[comp.unix.questions] Descending directory hierarchy?

johnb@lakesys.lakesys.com (John C. Burant) (12/01/89)

I've been thinking about the find command on SysV's... the one that makes you
type find / name [filename] -print to find files, and only finds files with
the exact filename specified... and I've been thinking about writing a program
that will act like the BSD find... it list all files with the phrase you look
for in the filename... (like if I looked for t, I'd get a lot of files listed)

Which brings me to the question: Is there a way to descend the directory 
hierachy into every directory, or do I have to write a routine to do that?

Thanks.
-John



-- 
John C. Burant | johnb@lakesys.lakesys.com      | "Now don't you wish you
Glendale, WI   | johnb@lakesys.UUCP             | had someone with perfect
[.signature]   | ... uunet!marque!lakesys!johnb | pitch in YOUR band?"
--------------------------------------------------------------------------

coleman@cam.nist.gov (5672) (12/02/89)

In article <1372@lakesys.lakesys.com>, johnb@lakesys.lakesys.com (John C. Burant) writes:
> I've been thinking about the find command on SysV's... the one that makes you
> type find / name [filename] -print to find files, and only finds files with
> the exact filename specified... and I've been thinking about writing a program
> that will act like the BSD find... it list all files with the phrase you look
> for in the filename... (like if I looked for t, I'd get a lot of files listed)
> 
> Which brings me to the question: Is there a way to descend the directory 
> hierachy into every directory, or do I have to write a routine to do that?

I suggest the use of the library function ftw(3). Their is one bug
that I encountered on the SUN running bsd 4.3. ftw(3) won't handle
symbolic links so I had to prepare a version on ftw() that does. You
may not have any problems with it if you don't have symbolics links.

Sean Coleman
NIST
coleman@bldr.nist.gov

rae98@wash08.uucp (Robert A. Earl) (12/02/89)

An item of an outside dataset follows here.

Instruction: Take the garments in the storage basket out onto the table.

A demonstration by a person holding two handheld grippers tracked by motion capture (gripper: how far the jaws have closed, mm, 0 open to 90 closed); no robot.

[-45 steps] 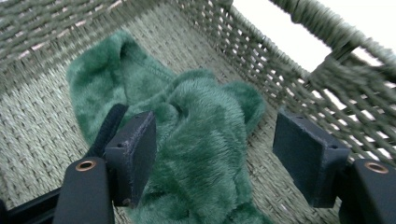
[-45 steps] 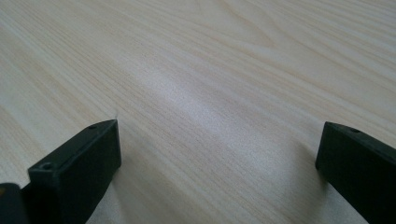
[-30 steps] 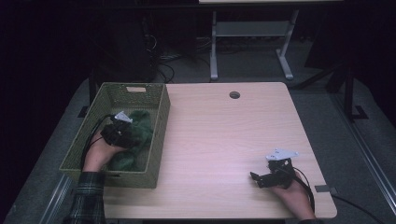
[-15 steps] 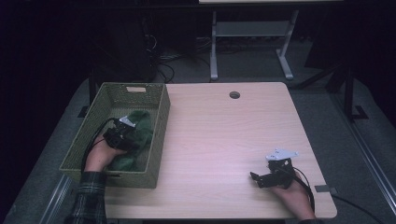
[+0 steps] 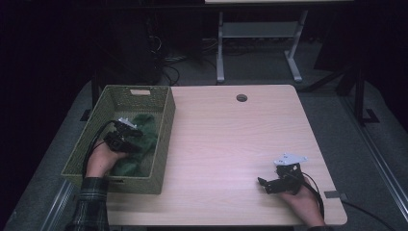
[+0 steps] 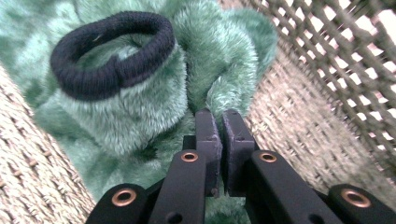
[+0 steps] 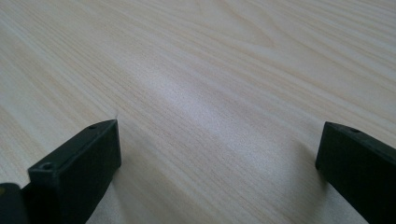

In article <1372@lakesys.lakesys.com> johnb@lakesys.lakesys.com (John C. Burant) writes:
>I've been thinking about the find command on SysV's... the one that makes you
>type find / name [filename] -print to find files, and only finds files with
>the exact filename specified... and I've been thinking about writing a program
>that will act like the BSD find... it list all files with the phrase you look
>for in the filename... (like if I looked for t, I'd get a lot of files listed)
>
>Thanks.
>-John

At least on my SVR2 (NCR Tower 32/[468]X0, you can do this with:
find /usr01/rae98 -name "*unix*" -print
which gives:
/usr01/rae98/News/comp/unix
/usr01/rae98/News/comp/sources/unix

Which probably isn't the best way to show what I meant, but you get the idea...

-- 
===========================================================
Sorry....no signatures available today...please try later.

cpcahil@virtech.uucp (Conor P. Cahill) (12/02/89)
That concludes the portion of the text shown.